TO DO: Print the listing once more, exactly as written.

::: AVAILABLE DATA :::

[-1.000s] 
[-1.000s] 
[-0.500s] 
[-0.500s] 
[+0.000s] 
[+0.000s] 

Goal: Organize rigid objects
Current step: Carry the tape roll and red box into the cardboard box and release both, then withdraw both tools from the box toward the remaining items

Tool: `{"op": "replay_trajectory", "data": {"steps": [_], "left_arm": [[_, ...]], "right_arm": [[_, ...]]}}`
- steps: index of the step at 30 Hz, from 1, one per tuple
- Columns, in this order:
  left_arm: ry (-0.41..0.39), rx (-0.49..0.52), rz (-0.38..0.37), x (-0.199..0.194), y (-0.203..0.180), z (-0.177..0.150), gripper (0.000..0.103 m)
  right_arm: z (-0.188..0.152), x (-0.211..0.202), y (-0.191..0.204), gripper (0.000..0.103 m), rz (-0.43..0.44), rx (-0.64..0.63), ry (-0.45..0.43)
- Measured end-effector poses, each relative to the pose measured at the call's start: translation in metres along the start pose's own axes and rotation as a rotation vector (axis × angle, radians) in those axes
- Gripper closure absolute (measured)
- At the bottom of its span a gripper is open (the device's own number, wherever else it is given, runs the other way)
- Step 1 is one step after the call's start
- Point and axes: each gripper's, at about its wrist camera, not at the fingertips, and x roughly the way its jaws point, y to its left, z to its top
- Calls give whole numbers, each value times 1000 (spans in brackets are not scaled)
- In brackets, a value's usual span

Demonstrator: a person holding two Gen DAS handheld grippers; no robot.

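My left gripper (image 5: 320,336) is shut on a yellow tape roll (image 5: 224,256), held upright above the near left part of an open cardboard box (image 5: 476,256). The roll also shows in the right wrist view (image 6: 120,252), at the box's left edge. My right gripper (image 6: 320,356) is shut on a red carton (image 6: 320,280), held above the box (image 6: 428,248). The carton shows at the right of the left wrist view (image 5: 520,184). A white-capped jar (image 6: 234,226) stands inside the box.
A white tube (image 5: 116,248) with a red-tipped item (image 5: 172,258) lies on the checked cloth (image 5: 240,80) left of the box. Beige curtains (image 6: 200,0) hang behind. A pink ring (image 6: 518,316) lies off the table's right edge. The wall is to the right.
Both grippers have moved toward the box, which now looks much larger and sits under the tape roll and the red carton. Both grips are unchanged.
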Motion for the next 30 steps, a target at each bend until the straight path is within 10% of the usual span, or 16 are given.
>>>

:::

RESPONSE AREA:
[-1.000s] 
[-1.000s] 
[-0.500s] 
[-0.500s] 
[+0.000s] 
[+0.000s] 

Goal: Organize rigid objects
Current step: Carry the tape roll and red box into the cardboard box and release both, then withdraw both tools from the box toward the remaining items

Tool: `{"op": "replay_trajectory", "data": {"steps": [_], "left_arm": [[_, ...]], "right_arm": [[_, ...]]}}`
- steps: index of the step at 30 Hz, from 1, one per tuple
- Columns, in this order:
  left_arm: ry (-0.41..0.39), rx (-0.49..0.52), rz (-0.38..0.37), x (-0.199..0.194), y (-0.203..0.180), z (-0.177..0.150), gripper (0.000..0.103 m)
  right_arm: z (-0.188..0.152), x (-0.211..0.202), y (-0.191..0.204), gripper (0.000..0.103 m), rz (-0.43..0.44), rx (-0.64..0.63), ry (-0.45..0.43)
- Measured end-effector poses, each relative to the pose measured at the call's start: translation in metres along the start pose's own axes and rotation as a rotation vector (axis × angle, radians) in those axes
- Gripper closure absolute (measured)
- At the bottom of its span a gripper is open (the device's own number, wherever else it is given, runs the other way)
- Step 1 is one step after the call's start
- Point and axes: each gripper's, at about its wrist camera, not at the fingertips, and x roughly the way its jaws point, y to its left, z to its top
- Calls give whole numbers, each value times 1000 (spans in brackets are not scaled)
- In brackets, a value's usual span

Demonstrator: a person holding two Gen DAS handheld grippers; no robot.

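My left gripper (image 5: 320,336) is shut on a yellow tape roll (image 5: 224,256), held upright above the near left part of an open cardboard box (image 5: 476,256). The roll also shows in the right wrist view (image 6: 120,252), at the box's left edge. My right gripper (image 6: 320,356) is shut on a red carton (image 6: 320,280), held above the box (image 6: 428,248). The carton shows at the right of the left wrist view (image 5: 520,184). A white-capped jar (image 6: 234,226) stands inside the box.
A white tube (image 5: 116,248) with a red-tipped item (image 5: 172,258) lies on the checked cloth (image 5: 240,80) left of the box. Beige curtains (image 6: 200,0) hang behind. A pink ring (image 6: 518,316) lies off the table's right edge. The wall is to the right.
Both grippers have moved toward the box, which now looks much larger and sits under the tape roll and the red carton. Both grips are unchanged.
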Motion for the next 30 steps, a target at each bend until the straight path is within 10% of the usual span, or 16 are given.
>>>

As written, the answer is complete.